Your answer should hold exactly the lines below from the line with "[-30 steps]" through the line with "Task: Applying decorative", both included, and no pictures at all.

◆ **Provided entries**
=====

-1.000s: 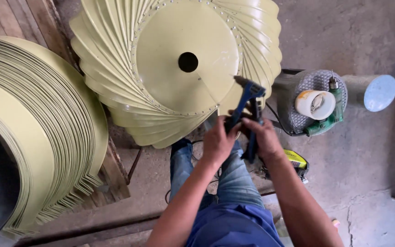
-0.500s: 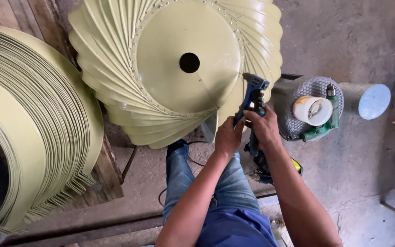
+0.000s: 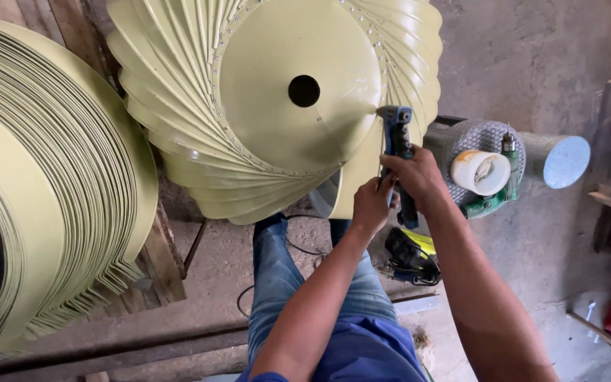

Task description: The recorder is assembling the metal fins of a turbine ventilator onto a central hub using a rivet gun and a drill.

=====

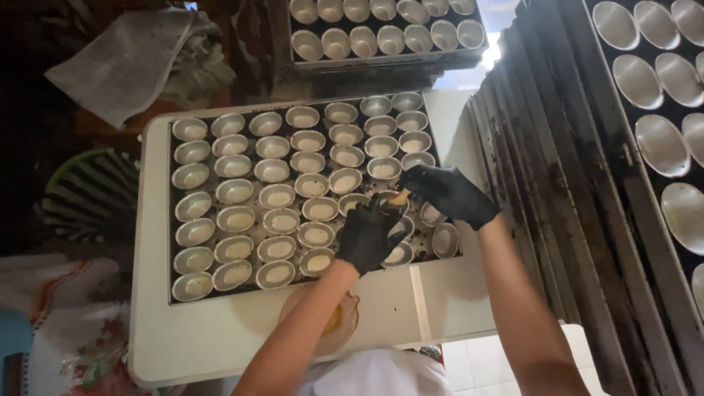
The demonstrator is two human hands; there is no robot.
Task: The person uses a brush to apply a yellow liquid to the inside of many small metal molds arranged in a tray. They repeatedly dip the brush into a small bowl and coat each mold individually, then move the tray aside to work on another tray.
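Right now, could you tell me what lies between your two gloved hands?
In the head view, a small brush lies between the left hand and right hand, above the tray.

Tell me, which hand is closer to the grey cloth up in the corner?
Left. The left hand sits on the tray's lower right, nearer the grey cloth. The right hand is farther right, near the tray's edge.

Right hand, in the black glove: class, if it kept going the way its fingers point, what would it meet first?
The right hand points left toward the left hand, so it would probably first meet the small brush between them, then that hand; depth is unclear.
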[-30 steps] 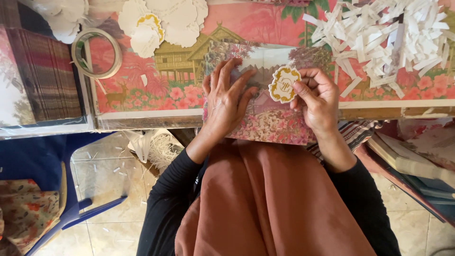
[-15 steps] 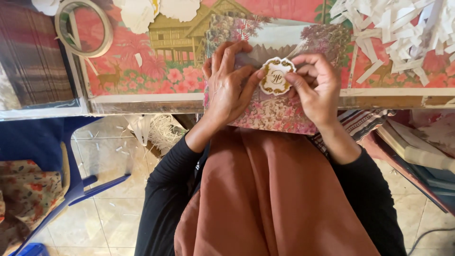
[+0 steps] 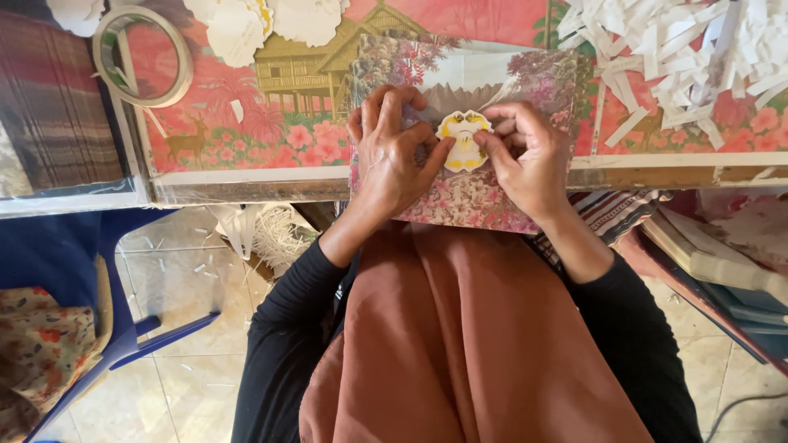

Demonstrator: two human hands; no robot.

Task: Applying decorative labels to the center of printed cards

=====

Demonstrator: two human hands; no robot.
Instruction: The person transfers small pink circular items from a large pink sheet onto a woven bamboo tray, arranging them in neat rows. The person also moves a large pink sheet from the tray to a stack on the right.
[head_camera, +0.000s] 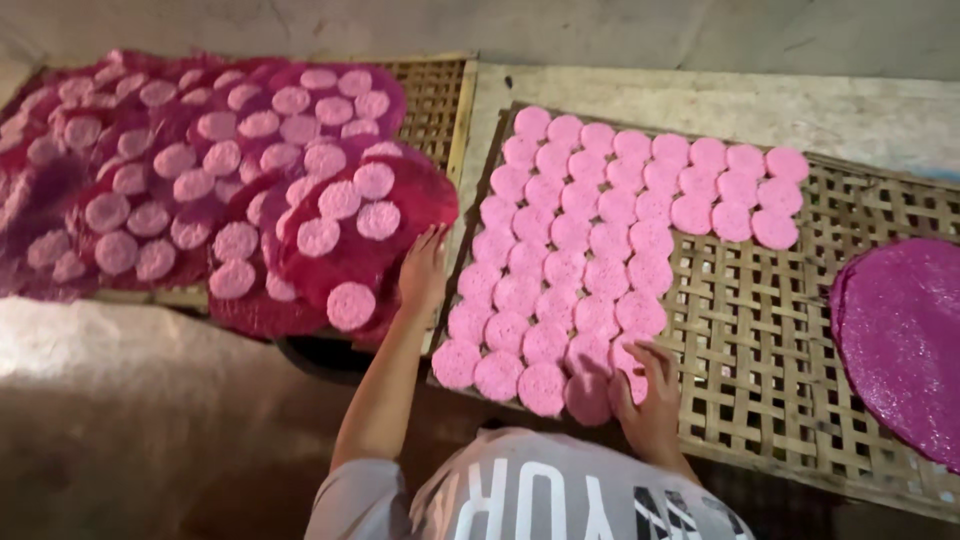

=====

◆ **Task result**
[-30 steps] 
[-15 steps] 
[+0 steps] 

Demonstrator: two human hands; no robot.

Task: Applying decorative labels to the center of printed cards

The response is now finished.